In fact, we can already see evidence that Google has caught on and is penalizing the AI-generated pages that were bragging about "stealing" traffic:

[Traffic graph showing steep drop after publishing LinkedIn post]

Aleyda Solis, a renowned international SEO consultant, summed up the fleeting nature of this AI-gaming approach on LinkedIn:

"Blackhat will be able to scale much more using AI, but it will also become much more detectable by Google, faster. Both sides scale but Google will still win at the end with their ML systems + quality raters + engagement signals feedback loop."

The Right Way to Leverage AI for SEO

All this isn‘t to say that AI tools have no place in an SEO strategy. When used ethically and with human oversight, AI can help scale and streamline parts of the content creation process without sacrificing quality.

Some legitimate ways to leverage AI for SEO include:

  • Keyword research: Use AI to analyze search data and identify content gaps and opportunities, then have human experts assess the findings and prioritize topics.
  • Content outlining: Generate blog post outlines or briefs with AI to help guide writers and ensure SEO elements are addressed, but let humans do the actual writing and editing.
  • Meta tag optimization: Have AI suggest title tags and meta descriptions at scale, then have an SEO editor review, refine, and implement them.
  • Content optimization: Employ AI-powered tools like Clearscope, MarketMuse, or Surfer SEO to ensure human-written content is well-optimized for relevant keywords and entities.
  • Fact-checking and plagiarism detection: Run AI-generated content through tools like Grammarly or Copyscape to catch potential errors or accidental duplication before publishing.
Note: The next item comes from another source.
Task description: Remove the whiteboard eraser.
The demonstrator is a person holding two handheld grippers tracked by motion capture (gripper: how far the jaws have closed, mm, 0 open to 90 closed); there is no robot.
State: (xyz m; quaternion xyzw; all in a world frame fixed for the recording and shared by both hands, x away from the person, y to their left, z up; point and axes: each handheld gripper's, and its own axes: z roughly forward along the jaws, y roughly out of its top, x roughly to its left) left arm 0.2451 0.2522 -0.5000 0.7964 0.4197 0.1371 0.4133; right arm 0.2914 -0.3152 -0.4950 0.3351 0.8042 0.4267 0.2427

The key is to have knowledgeable humans involved at every step to provide quality control and direction. AI should assist and augment human expertise, not replace it completely.

When you keep people at the center and prioritize original ideas and analysis, AI can be a powerful tool for improving your content‘s quality, relevance, and SEO performance.

The Future of AI and SEO: Human-Centric Content Is King

As AI content generation tools become more sophisticated and accessible, it‘s clear that they will play a growing role in SEO and digital marketing.

Google itself is leaning heavily into AI, with language models like MUM and LaMDA powering more intelligent and intuitive search features.

And from an SEO practitioner‘s perspective, AI will undoubtedly become a go-to solution for tasks like keyword research, content optimization, and even technical elements like schema markup and internal linking.

However, what‘s equally clear is that Google is committed to rewarding content that puts humans first. Their entire business model relies on serving search results that people find genuinely useful and trustworthy.

No matter how well AI tools can optimize for keywords and engagement signals, they will always struggle to replicate the depth of knowledge, original ideas, and authentic experiences that only humans can provide.

As Google‘s search algorithms continue to evolve, they will only get better at detecting and devaluing mass-produced AI content that skimps on quality in favor of scale.

So while AI should certainly be part of any forward-thinking SEO professional‘s toolkit, it must be balanced with a steadfast commitment to creating people-first, high-E-E-A-T content.

Those who view AI as an "SEO heist" shortcut will inevitably face the consequences as Google cracks down. But those who leverage AI ethically and strategically to enhance their human-led content will be well-positioned to succeed in the future of search.